[Saved entries]

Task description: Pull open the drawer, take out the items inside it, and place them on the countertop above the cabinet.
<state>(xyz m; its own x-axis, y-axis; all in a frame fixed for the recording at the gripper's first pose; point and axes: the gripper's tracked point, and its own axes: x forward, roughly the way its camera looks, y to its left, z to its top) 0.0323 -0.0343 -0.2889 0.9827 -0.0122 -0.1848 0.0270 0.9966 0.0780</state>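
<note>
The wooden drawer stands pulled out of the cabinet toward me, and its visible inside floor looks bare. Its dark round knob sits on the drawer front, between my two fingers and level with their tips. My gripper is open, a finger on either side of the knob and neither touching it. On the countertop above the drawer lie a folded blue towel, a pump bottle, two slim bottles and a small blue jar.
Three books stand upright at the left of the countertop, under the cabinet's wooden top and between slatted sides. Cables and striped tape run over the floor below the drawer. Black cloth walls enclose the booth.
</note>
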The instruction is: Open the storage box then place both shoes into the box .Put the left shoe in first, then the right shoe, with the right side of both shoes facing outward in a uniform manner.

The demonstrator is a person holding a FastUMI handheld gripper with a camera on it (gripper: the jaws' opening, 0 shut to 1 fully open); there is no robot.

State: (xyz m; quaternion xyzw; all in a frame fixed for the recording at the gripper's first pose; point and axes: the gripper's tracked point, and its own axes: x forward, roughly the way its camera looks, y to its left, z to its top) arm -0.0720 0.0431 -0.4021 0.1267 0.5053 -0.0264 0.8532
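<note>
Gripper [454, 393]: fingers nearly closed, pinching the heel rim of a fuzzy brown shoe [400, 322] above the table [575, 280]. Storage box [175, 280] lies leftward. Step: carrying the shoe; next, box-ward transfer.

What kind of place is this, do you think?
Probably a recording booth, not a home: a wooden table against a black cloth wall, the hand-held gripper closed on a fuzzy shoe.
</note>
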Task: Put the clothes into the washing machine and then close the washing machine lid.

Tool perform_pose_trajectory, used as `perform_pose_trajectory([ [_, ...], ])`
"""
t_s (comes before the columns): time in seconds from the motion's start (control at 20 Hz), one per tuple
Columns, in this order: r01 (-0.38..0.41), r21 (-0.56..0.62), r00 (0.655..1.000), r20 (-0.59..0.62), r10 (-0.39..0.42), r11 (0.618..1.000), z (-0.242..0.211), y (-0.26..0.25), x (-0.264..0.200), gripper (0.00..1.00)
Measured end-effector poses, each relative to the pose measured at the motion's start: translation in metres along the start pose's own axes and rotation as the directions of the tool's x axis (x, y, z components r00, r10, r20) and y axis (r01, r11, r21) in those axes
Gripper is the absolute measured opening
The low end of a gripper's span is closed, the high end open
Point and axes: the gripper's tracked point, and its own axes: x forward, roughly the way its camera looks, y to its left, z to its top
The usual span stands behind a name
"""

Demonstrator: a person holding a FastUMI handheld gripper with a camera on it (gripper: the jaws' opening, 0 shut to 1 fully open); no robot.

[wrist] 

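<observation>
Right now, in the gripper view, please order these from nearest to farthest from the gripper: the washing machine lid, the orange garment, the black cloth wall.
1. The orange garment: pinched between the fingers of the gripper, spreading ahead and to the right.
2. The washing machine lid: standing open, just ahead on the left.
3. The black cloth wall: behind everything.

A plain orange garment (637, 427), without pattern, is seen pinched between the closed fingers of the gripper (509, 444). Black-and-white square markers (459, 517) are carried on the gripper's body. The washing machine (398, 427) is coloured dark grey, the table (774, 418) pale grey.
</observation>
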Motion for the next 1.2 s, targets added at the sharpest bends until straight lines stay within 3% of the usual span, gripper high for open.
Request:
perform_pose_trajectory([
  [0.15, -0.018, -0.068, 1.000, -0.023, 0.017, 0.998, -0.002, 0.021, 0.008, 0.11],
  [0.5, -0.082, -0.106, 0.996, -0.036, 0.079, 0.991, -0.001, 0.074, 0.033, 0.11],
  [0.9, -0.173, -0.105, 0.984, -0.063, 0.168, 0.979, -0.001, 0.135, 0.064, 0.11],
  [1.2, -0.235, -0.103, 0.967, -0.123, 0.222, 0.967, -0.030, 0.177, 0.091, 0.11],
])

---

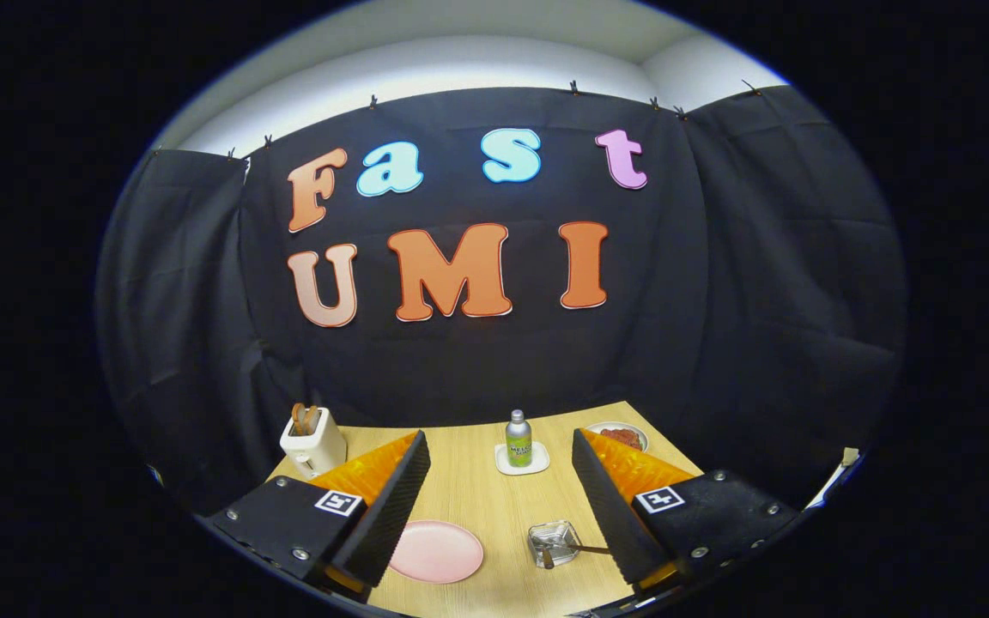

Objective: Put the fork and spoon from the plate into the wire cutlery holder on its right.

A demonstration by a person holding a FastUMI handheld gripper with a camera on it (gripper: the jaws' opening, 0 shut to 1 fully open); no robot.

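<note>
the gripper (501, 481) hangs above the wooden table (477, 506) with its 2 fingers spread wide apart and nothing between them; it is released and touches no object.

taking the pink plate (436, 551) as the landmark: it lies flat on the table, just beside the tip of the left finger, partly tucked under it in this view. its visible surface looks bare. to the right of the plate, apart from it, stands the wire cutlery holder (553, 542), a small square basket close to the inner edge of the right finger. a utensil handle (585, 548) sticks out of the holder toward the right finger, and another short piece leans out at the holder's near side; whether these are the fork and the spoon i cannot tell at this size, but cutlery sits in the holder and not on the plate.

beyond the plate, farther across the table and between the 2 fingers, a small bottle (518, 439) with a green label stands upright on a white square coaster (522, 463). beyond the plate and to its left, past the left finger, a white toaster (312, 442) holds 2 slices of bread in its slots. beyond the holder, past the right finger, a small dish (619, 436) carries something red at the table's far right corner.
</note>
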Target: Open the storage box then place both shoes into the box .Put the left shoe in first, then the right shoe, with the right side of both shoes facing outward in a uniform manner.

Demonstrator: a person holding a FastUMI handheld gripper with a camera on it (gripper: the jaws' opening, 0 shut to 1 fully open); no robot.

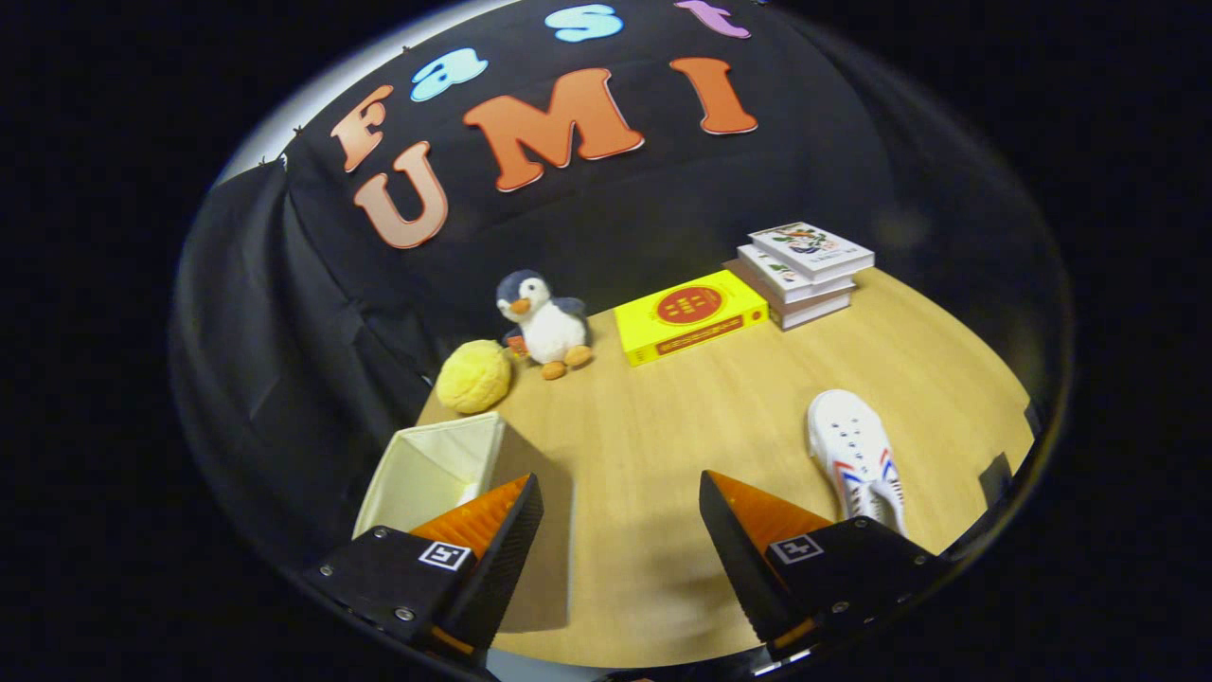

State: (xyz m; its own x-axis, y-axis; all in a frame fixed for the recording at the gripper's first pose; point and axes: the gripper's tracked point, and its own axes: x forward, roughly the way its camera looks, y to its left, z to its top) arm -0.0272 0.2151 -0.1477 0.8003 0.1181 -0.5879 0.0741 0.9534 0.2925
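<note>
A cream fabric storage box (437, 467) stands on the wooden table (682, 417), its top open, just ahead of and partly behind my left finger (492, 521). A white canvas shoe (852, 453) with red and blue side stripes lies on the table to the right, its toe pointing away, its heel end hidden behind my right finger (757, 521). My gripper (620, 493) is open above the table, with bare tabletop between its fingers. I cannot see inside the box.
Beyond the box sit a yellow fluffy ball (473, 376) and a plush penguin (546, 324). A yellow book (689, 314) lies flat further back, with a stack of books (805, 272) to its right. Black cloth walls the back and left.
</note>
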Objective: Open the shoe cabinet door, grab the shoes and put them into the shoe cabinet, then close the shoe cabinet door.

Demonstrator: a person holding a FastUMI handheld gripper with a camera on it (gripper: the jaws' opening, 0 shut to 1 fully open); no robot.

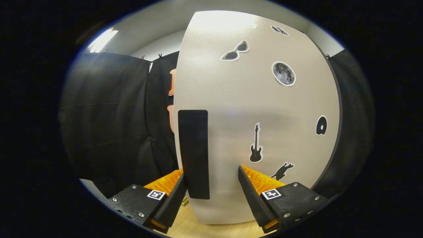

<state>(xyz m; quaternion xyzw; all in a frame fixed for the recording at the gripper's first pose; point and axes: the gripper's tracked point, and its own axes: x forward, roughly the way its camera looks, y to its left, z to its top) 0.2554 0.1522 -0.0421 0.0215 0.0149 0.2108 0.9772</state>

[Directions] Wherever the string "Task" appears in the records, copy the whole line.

[Answer box]
Task description: Pull open the drawer, take out the items inside it, and place them on the countertop above the cabinet.
Task: Put the clothes into the washing machine and then close the washing machine lid.

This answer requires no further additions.